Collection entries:
........

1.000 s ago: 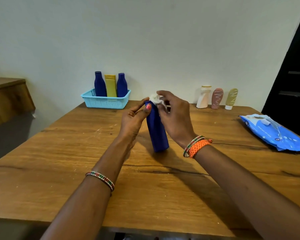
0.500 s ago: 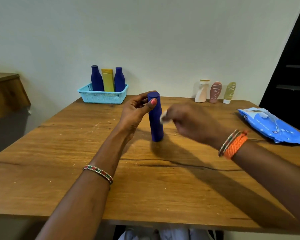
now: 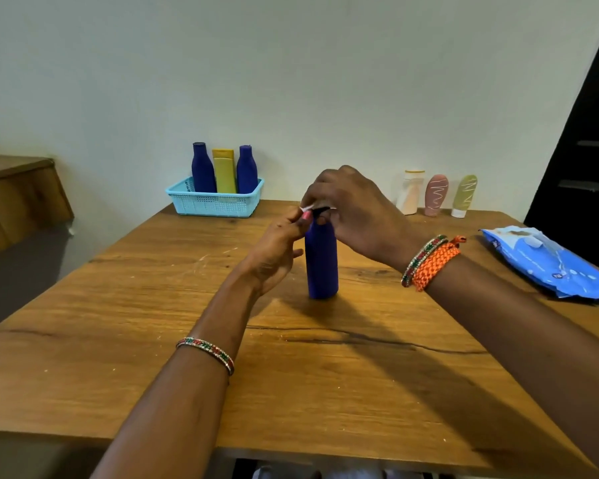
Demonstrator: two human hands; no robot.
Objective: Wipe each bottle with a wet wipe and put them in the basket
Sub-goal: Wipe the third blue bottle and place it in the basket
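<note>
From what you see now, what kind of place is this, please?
Probably a room in a home: a scratched wooden table stands against a plain pale wall, with toiletry bottles in a turquoise plastic basket and a blue pack of wet wipes on it.

A bottle (image 3: 321,261) stands upright on the table (image 3: 118,305) at frame centre. The left hand (image 3: 277,250) is just left of it; the right hand (image 3: 357,209) is over its top, seemingly with a wipe (image 3: 306,208) there. A basket (image 3: 215,202) holding three bottles (image 3: 224,171) sits behind, upper left. Three more containers (image 3: 436,195) stand upper right, and a wipes pack (image 3: 547,261) lies at the right edge.
</note>
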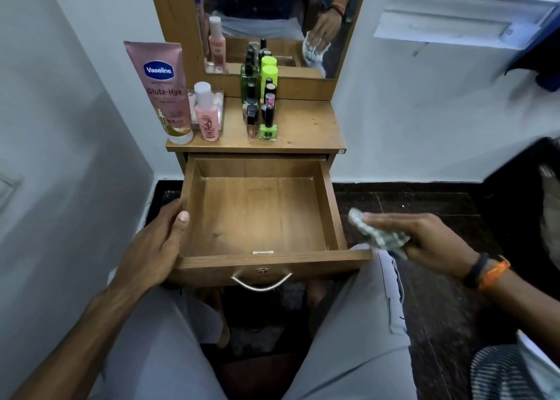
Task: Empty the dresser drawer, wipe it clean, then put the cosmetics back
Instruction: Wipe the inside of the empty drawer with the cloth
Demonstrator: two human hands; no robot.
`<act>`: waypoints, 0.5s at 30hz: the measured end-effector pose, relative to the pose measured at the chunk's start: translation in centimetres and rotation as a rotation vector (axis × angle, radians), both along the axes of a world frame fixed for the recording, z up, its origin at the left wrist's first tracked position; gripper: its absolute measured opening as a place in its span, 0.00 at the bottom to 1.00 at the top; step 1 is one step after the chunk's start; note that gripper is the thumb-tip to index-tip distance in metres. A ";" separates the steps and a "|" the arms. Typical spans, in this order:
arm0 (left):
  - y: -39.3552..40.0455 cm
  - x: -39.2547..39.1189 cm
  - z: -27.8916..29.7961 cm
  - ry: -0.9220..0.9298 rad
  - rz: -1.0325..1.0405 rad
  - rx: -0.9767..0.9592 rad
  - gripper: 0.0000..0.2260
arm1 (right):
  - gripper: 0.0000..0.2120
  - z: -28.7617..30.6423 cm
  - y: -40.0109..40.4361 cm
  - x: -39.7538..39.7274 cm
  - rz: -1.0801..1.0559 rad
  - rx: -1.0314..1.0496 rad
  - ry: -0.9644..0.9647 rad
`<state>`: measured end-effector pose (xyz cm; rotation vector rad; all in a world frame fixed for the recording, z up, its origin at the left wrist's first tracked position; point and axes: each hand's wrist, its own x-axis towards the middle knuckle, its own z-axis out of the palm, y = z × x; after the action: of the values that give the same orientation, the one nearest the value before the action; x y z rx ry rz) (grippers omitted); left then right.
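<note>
Drawer (pixel 257 215) lies open left of my right hand (pixel 424 239) gripping the cloth (pixel 375 234), while my left hand (pixel 154 245) holds its near corner.

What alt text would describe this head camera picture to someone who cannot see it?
A seated person's left hand grips the side of an open, empty wooden drawer while the right hand holds a crumpled cloth beside it. Cosmetics stand on the dresser top below a mirror.
</note>
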<state>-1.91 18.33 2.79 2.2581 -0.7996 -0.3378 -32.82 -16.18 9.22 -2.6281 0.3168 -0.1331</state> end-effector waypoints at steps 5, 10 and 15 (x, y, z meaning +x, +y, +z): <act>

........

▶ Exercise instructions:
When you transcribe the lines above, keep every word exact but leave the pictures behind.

▶ Task response:
1.000 s ago: 
0.500 s ago: 
now: 
Demonstrator: two human hands; no robot.
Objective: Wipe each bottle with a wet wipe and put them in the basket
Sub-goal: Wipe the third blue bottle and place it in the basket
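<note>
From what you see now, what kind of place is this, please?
Probably a room in a home: a scratched wooden table stands against a plain pale wall, with toiletry bottles in a turquoise plastic basket and a blue pack of wet wipes on it.

A bottle (image 3: 321,261) stands upright on the table (image 3: 118,305) at frame centre. The left hand (image 3: 277,250) is just left of it; the right hand (image 3: 357,209) is over its top, seemingly with a wipe (image 3: 306,208) there. A basket (image 3: 215,202) holding three bottles (image 3: 224,171) sits behind, upper left. Three more containers (image 3: 436,195) stand upper right, and a wipes pack (image 3: 547,261) lies at the right edge.
</note>
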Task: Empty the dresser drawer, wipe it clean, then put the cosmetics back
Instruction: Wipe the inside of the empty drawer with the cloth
Demonstrator: two human hands; no robot.
`<act>`: waypoints, 0.5s at 30hz: the measured end-effector pose, relative to the pose measured at the chunk's start: translation in centimetres and rotation as a rotation vector (axis × angle, radians), both along the axes of a world frame fixed for the recording, z up, its origin at the left wrist's first tracked position; gripper: its absolute measured opening as a place in its span, 0.00 at the bottom to 1.00 at the top; step 1 is one step after the chunk's start; note that gripper is the thumb-tip to index-tip distance in metres. A ";" separates the steps and a "|" the arms. Typical spans, in this order:
arm0 (left):
  - y: -39.3552..40.0455 cm
  - x: -39.2547..39.1189 cm
  - z: -27.8916..29.7961 cm
  - ry: -0.9220..0.9298 rad
  - rz: -1.0325..1.0405 rad
  - rx: -0.9767..0.9592 rad
  - gripper: 0.0000..0.2260
arm1 (right):
  - gripper: 0.0000..0.2120
  - z: -28.7617..30.6423 cm
  - y: -40.0109..40.4361 cm
  - x: -39.7538..39.7274 cm
  - rz: -1.0801..1.0559 rad
  - rx: -1.0314..1.0496 rad
  - ry: -0.9644..0.9647 rad
`<state>`: measured end-effector pose (xyz cm; rotation vector rad; all in a world frame fixed for the recording, z up, its origin at the left wrist's first tracked position; point and axes: each hand's wrist, its own x-axis towards the middle knuckle, its own z-axis out of the palm, y = z × x; after the action: of the values that give the same orientation, the one nearest the value before the action; x y z rx ry rz) (grippers omitted); left then right.
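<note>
Drawer (pixel 257 215) lies open left of my right hand (pixel 424 239) gripping the cloth (pixel 375 234), while my left hand (pixel 154 245) holds its near corner.

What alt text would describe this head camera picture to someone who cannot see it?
A seated person's left hand grips the side of an open, empty wooden drawer while the right hand holds a crumpled cloth beside it. Cosmetics stand on the dresser top below a mirror.
</note>
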<state>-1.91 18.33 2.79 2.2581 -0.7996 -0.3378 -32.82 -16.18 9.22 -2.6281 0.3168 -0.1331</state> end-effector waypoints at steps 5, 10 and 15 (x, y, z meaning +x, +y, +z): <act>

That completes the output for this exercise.